[Aim of the task] Set the listing down once more, exactly as given.

(Data below begins)

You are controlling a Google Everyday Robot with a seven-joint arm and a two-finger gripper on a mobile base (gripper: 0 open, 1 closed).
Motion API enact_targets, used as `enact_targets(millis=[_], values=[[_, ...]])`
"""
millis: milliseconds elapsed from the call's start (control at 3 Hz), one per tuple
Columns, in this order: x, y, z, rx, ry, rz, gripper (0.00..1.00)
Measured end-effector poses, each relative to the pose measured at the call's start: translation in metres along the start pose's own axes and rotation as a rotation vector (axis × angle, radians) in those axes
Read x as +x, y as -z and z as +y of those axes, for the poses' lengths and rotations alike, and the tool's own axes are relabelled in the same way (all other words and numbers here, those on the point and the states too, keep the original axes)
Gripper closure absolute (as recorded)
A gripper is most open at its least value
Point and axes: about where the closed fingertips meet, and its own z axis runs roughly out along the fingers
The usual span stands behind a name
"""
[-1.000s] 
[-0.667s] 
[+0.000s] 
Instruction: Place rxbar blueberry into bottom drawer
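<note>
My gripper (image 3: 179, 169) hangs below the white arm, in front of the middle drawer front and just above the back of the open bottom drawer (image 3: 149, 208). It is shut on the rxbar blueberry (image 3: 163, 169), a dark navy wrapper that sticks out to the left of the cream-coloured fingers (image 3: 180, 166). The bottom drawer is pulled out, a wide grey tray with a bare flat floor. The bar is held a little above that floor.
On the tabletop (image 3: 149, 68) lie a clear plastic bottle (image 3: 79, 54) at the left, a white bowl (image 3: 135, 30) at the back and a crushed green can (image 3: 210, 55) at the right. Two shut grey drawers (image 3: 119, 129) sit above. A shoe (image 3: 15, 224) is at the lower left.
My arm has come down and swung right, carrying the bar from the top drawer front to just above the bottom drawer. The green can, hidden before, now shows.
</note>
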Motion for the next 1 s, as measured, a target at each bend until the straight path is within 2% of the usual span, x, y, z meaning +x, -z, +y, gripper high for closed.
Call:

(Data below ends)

[Exercise output]
You are controlling a Google Everyday Robot with a seven-joint arm and a two-finger gripper on a mobile base (gripper: 0 open, 1 closed).
Motion API enact_targets, used as `enact_targets(millis=[_], values=[[_, ...]])`
"""
millis: milliseconds elapsed from the call's start (control at 3 Hz), one per tuple
Columns, in this order: x, y, z, rx, ry, rz, gripper (0.00..1.00)
Measured end-effector poses, each relative to the pose measured at the call's start: translation in metres along the start pose's own axes and rotation as a rotation vector (axis × angle, radians) in those axes
Read x as +x, y as -z and z as +y of those axes, for the poses' lengths and rotations alike, and the tool's own axes are relabelled in the same way (all other words and numbers here, those on the point and the states too, keep the original axes)
Gripper closure absolute (as recorded)
A gripper is most open at its least value
Point and axes: about where the closed fingertips meet, and its own z axis runs roughly out along the fingers
The usual span stands behind a name
"""
[-1.000s] 
[-0.667s] 
[+0.000s] 
Instruction: Place rxbar blueberry into bottom drawer
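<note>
My gripper (image 3: 179, 169) hangs below the white arm, in front of the middle drawer front and just above the back of the open bottom drawer (image 3: 149, 208). It is shut on the rxbar blueberry (image 3: 163, 169), a dark navy wrapper that sticks out to the left of the cream-coloured fingers (image 3: 180, 166). The bottom drawer is pulled out, a wide grey tray with a bare flat floor. The bar is held a little above that floor.
On the tabletop (image 3: 149, 68) lie a clear plastic bottle (image 3: 79, 54) at the left, a white bowl (image 3: 135, 30) at the back and a crushed green can (image 3: 210, 55) at the right. Two shut grey drawers (image 3: 119, 129) sit above. A shoe (image 3: 15, 224) is at the lower left.
My arm has come down and swung right, carrying the bar from the top drawer front to just above the bottom drawer. The green can, hidden before, now shows.
</note>
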Motion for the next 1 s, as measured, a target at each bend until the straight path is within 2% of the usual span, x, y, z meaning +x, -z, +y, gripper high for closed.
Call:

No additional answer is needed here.